● Your goal
Check each line of the records below for the word "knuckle" and copy those where it appears.

● Extracted information
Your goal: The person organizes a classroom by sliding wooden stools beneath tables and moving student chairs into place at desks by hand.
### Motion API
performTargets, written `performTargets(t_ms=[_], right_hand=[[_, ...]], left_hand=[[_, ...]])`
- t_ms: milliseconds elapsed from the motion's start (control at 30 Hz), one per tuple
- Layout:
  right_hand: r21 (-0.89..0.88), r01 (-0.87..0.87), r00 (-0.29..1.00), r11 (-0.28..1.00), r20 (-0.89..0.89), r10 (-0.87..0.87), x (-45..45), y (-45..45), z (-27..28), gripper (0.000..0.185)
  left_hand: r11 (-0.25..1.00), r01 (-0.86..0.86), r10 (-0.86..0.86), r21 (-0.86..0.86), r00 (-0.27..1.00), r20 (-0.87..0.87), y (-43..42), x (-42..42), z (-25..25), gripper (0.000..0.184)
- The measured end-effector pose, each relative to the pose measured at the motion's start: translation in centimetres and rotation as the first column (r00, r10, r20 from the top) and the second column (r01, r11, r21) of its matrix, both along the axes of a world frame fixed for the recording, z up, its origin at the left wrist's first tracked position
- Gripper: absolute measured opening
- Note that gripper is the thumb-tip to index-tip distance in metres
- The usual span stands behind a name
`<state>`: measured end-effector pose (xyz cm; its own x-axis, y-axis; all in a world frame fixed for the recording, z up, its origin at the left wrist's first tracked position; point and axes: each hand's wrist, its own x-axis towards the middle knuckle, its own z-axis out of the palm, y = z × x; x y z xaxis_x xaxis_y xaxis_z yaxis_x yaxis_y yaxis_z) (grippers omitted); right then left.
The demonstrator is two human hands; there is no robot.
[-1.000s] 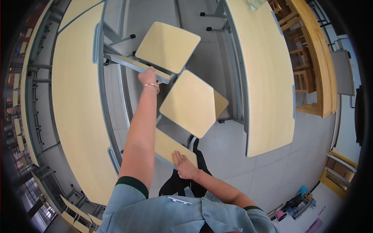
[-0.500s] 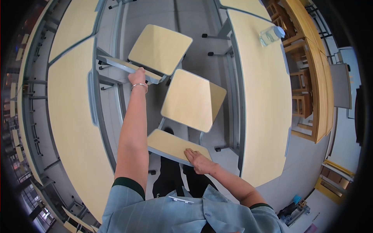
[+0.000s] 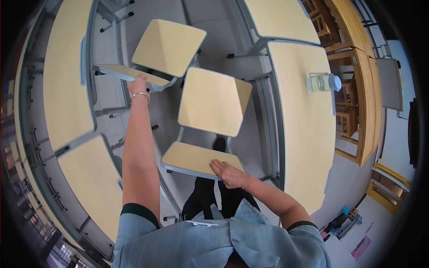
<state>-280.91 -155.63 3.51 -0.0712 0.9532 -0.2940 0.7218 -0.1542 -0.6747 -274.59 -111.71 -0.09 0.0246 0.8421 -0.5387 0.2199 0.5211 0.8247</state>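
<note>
Grips the far chair point(image 3: 170, 47) by its backrest point(image 3: 115, 69) in a curled left hand point(image 3: 138, 85), and lays the right hand point(image 3: 229, 174), fingers together, over the near chair point(image 3: 211, 100), too hidden at the thumb to tell a pinch. Appears midway through the handling, with both chairs between left counter point(image 3: 67, 85) and right counter point(image 3: 304, 156), neither released.

The near chair point(image 3: 210, 100) and far chair point(image 3: 167, 47) are set between the left desk point(image 3: 67, 80) and right desk point(image 3: 304, 147). The far chair is put ahead, more to the left. A bottle point(image 3: 322, 82) is placed on the right desk; stools point(image 3: 346, 123) are seen past it.
</note>
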Motion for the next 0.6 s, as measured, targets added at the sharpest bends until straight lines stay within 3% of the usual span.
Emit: performTargets(t_ms=[267, 400, 500, 600], right_hand=[[0.016, 0.005, 1.000, 1.000, 0.021, -0.005, 9.1, 12.9, -1.3, 0.084], [0.002, 0.074, 0.997, 0.997, 0.003, -0.074, 13.3, 19.7, -0.8, 0.085], [-0.036, 0.117, 0.992, 0.992, -0.048, -0.119, 15.9, 24.8, -0.2, 0.087], [-0.004, 0.214, 0.973, 0.977, -0.093, -0.213, 18.7, 29.4, -1.0, 0.090]], left_hand=[[0.999, 0.046, -0.047, 0.011, 0.997, 0.063, 13.9, 10.6, -0.5, 0.040], [0.993, 0.092, -0.095, -0.074, 0.995, -0.034, 19.5, 15.1, 0.7, 0.040], [0.984, 0.163, -0.169, 0.076, 0.982, 0.082, 24.9, 18.1, -1.5, 0.038], [0.975, 0.223, -0.223, 0.004, 0.975, 0.018, 29.3, 21.6, -1.3, 0.039]])
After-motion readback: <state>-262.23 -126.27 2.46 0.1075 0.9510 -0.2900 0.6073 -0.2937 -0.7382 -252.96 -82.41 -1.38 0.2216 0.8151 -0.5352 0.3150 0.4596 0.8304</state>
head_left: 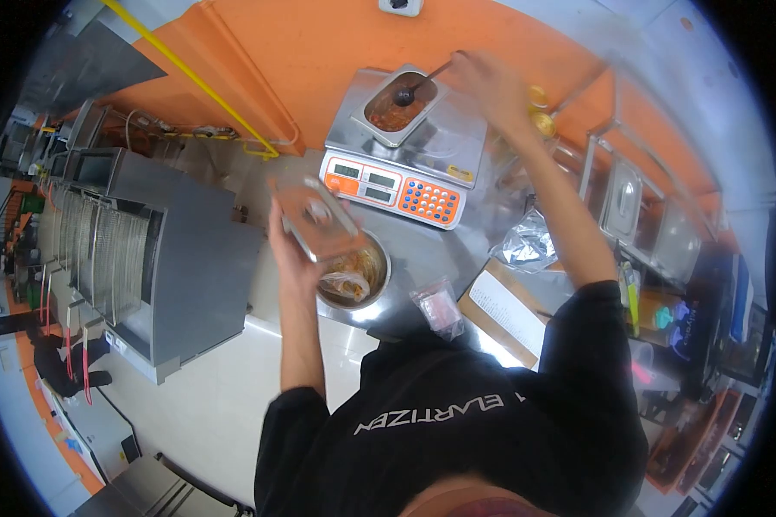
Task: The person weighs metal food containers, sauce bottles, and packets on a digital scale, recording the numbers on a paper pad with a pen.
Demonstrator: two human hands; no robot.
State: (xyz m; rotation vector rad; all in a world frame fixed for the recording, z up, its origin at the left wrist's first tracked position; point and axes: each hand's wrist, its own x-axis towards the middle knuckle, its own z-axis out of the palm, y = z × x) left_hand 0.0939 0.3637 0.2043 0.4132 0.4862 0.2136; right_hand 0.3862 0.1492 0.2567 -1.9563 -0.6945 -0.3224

● Solution to the exercise
`<state>`: measured end-effector pose (xyz cm; its own x-axis, y-axis; all in a world frame fixed for the recording, z up, its origin at the left wrist's first tracked position; point and axes: each hand's wrist, its own x-axis towards the middle knuckle, its own z-axis out of the palm, y = z × x; x y z xaxis_x xaxis_y xaxis_z yaxis_x yaxis_y yaxis_z) (grippers omitted); right then left.
State: (xyz m; rotation vector rad; all in a world frame fixed for the recording, z up, its origin at the left wrist's first tracked position; point and axes: each hand's wrist, its own x-axis towards the middle knuckle, its own z-axis out of the palm, y = z × x) left_hand 0.0939 0.3637 0.2043 0.4132 0.4862 0.2136; right_hand 0.3862 0.1492 0.2567 -1.9563 -0.6945 -0.3224

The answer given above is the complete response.